What to do: Transcribe the data exactly, pictures excluded.

Dataset excerpt:

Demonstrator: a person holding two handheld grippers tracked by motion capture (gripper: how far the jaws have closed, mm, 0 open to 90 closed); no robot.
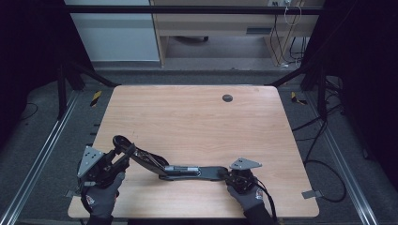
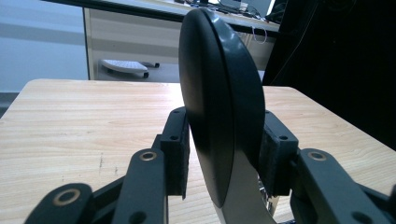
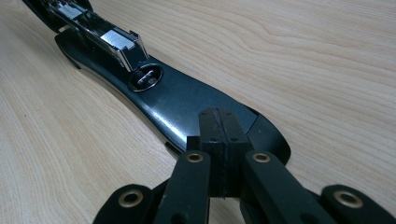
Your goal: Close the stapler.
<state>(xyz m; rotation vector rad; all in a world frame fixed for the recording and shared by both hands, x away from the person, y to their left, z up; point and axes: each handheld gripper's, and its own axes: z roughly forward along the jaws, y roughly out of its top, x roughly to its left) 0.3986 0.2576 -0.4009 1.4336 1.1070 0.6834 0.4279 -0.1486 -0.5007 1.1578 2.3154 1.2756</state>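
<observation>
A long black stapler (image 1: pixel 187 169) lies swung open near the table's front edge. Its base (image 3: pixel 187 100) rests flat on the wood, with the metal anvil (image 3: pixel 145 78) and the chrome magazine (image 3: pixel 112 39) showing above it. The rounded top handle (image 2: pixel 219 93) is lifted up at the left, and my left gripper (image 2: pixel 224 154) (image 1: pixel 121 151) is shut on it, a pad on each side. My right gripper (image 3: pixel 219 126) (image 1: pixel 230 176) is shut with nothing between its pads. Its tips rest on the front end of the base.
The wooden table (image 1: pixel 187 117) stretches away behind the stapler, with a round dark grommet hole (image 1: pixel 227 98) near its far edge. Cables (image 1: pixel 324 164) lie on the floor at the right. A cabinet (image 1: pixel 216 23) stands beyond the table.
</observation>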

Answer space:
Demonstrator: a person holding two handheld grippers tracked by motion capture (gripper: how far the jaws have closed, mm, 0 open to 90 closed); no robot.
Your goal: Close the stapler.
<state>(xyz m; rotation vector rad; all in a world frame fixed for the recording and shared by both hands, x away from the person, y to their left, z up; point and axes: each handheld gripper's, and its own axes: z roughly forward along the jaws, y roughly out of its top, x roughly to its left) 0.3986 0.2576 -0.4009 1.4336 1.1070 0.6834 0.4279 -0.1486 -0.5007 1.1578 2.3154 1.2756</state>
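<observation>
A long black stapler (image 1: pixel 187 169) lies swung open near the table's front edge. Its base (image 3: pixel 187 100) rests flat on the wood, with the metal anvil (image 3: pixel 145 78) and the chrome magazine (image 3: pixel 112 39) showing above it. The rounded top handle (image 2: pixel 219 93) is lifted up at the left, and my left gripper (image 2: pixel 224 154) (image 1: pixel 121 151) is shut on it, a pad on each side. My right gripper (image 3: pixel 219 126) (image 1: pixel 230 176) is shut with nothing between its pads. Its tips rest on the front end of the base.
The wooden table (image 1: pixel 187 117) stretches away behind the stapler, with a round dark grommet hole (image 1: pixel 227 98) near its far edge. Cables (image 1: pixel 324 164) lie on the floor at the right. A cabinet (image 1: pixel 216 23) stands beyond the table.
</observation>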

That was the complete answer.